**DATA SHOWN:**

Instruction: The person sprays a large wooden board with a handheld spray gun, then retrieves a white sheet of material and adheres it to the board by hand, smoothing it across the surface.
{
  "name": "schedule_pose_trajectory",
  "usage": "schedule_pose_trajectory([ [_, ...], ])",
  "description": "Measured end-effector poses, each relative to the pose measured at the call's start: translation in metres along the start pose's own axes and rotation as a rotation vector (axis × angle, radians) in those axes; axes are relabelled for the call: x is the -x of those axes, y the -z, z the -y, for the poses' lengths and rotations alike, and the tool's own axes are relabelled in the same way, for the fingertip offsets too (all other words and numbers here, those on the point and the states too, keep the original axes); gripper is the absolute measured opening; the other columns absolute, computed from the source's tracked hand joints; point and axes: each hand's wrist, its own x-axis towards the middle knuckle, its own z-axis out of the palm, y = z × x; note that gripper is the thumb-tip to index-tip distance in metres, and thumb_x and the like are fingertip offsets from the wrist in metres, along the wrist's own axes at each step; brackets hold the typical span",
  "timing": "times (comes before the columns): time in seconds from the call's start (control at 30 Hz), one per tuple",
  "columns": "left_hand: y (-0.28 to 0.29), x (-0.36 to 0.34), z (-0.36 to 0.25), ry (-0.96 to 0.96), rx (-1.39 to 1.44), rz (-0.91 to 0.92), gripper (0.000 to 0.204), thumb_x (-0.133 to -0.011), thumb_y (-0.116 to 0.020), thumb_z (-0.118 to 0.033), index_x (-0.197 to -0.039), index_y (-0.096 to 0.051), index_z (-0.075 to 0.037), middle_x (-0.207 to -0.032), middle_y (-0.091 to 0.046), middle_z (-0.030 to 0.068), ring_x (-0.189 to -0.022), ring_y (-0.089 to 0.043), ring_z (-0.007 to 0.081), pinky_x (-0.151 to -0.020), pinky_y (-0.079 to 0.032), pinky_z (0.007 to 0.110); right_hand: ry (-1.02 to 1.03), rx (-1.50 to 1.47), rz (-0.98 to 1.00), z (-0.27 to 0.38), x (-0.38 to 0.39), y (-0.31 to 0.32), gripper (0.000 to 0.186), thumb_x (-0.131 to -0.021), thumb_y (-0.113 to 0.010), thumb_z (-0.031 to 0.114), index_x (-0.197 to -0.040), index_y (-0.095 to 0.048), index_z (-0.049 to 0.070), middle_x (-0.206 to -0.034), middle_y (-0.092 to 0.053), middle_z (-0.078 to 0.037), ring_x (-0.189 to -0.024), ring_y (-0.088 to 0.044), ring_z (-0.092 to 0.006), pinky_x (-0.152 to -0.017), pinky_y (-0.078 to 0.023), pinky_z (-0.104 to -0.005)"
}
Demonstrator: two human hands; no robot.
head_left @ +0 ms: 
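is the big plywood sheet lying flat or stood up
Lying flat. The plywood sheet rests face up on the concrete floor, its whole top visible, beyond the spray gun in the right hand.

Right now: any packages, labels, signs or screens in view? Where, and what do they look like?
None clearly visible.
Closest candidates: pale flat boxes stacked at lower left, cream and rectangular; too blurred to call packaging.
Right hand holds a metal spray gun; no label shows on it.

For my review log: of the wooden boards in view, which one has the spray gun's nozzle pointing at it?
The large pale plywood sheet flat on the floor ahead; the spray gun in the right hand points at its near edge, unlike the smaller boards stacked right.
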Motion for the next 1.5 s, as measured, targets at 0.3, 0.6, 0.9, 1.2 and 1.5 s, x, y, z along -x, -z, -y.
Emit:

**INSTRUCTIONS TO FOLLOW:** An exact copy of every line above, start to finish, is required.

**THE COMPLETED TASK:**
Instruction: The person sprays a large wooden board with a handheld spray gun, then retrieves a white sheet of material and adheres it to the board by hand, smoothing it across the surface.
{
  "name": "schedule_pose_trajectory",
  "usage": "schedule_pose_trajectory([ [_, ...], ])",
  "description": "Measured end-effector poses, each relative to the pose measured at the call's start: translation in metres along the start pose's own axes and rotation as a rotation vector (axis × angle, radians) in those axes; axes are relabelled for the call: x is the -x of those axes, y the -z, z the -y, for the poses' lengths and rotations alike, and the tool's own axes are relabelled in the same way, for the fingertip offsets too (all other words and numbers here, those on the point and the states too, keep the original axes); gripper is the absolute measured opening; the other columns absolute, computed from the source's tracked hand joints; point and axes: each hand's wrist, its own x-axis towards the middle knuckle, its own z-axis out of the palm, y = z × x; note that gripper is the thumb-tip to index-tip distance in metres, and thumb_x and the like are fingertip offsets from the wrist in metres, along the wrist's own axes at each step; brackets hold the typical span",
  "timing": "times (comes before the columns): time in seconds from the call's start (control at 30 Hz), one per tuple",
  "columns": "left_hand: y (-0.28 to 0.29), x (-0.36 to 0.34), z (-0.36 to 0.25), ry (-0.96 to 0.96), rx (-1.39 to 1.44), rz (-0.91 to 0.92), gripper (0.000 to 0.204), thumb_x (-0.133 to -0.011), thumb_y (-0.116 to 0.020), thumb_z (-0.118 to 0.033), index_x (-0.197 to -0.039), index_y (-0.096 to 0.051), index_z (-0.075 to 0.037), middle_x (-0.207 to -0.032), middle_y (-0.091 to 0.046), middle_z (-0.030 to 0.068), ring_x (-0.189 to -0.022), ring_y (-0.089 to 0.043), ring_z (-0.007 to 0.081), pinky_x (-0.151 to -0.020), pinky_y (-0.079 to 0.032), pinky_z (0.007 to 0.110); right_hand: ry (-1.02 to 1.03), rx (-1.50 to 1.47), rz (-0.98 to 1.00), z (-0.27 to 0.38), x (-0.38 to 0.39), y (-0.31 to 0.32), gripper (0.000 to 0.186), thumb_x (-0.131 to -0.021), thumb_y (-0.113 to 0.010), thumb_z (-0.031 to 0.114), index_x (-0.197 to -0.040), index_y (-0.095 to 0.048), index_z (-0.049 to 0.070), middle_x (-0.206 to -0.034), middle_y (-0.092 to 0.053), middle_z (-0.078 to 0.037), ring_x (-0.189 to -0.024), ring_y (-0.088 to 0.044), ring_z (-0.092 to 0.006), pinky_x (-0.152 to -0.017), pinky_y (-0.078 to 0.023), pinky_z (-0.104 to -0.005)"
}
Demonstrator: two human hands; no robot.
head_left @ +0 ms: 
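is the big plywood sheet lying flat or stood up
Lying flat. The plywood sheet rests face up on the concrete floor, its whole top visible, beyond the spray gun in the right hand.

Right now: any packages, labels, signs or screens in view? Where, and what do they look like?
None clearly visible.
Closest candidates: pale flat boxes stacked at lower left, cream and rectangular; too blurred to call packaging.
Right hand holds a metal spray gun; no label shows on it.

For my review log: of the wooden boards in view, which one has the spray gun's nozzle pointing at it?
The large pale plywood sheet flat on the floor ahead; the spray gun in the right hand points at its near edge, unlike the smaller boards stacked right.
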Motion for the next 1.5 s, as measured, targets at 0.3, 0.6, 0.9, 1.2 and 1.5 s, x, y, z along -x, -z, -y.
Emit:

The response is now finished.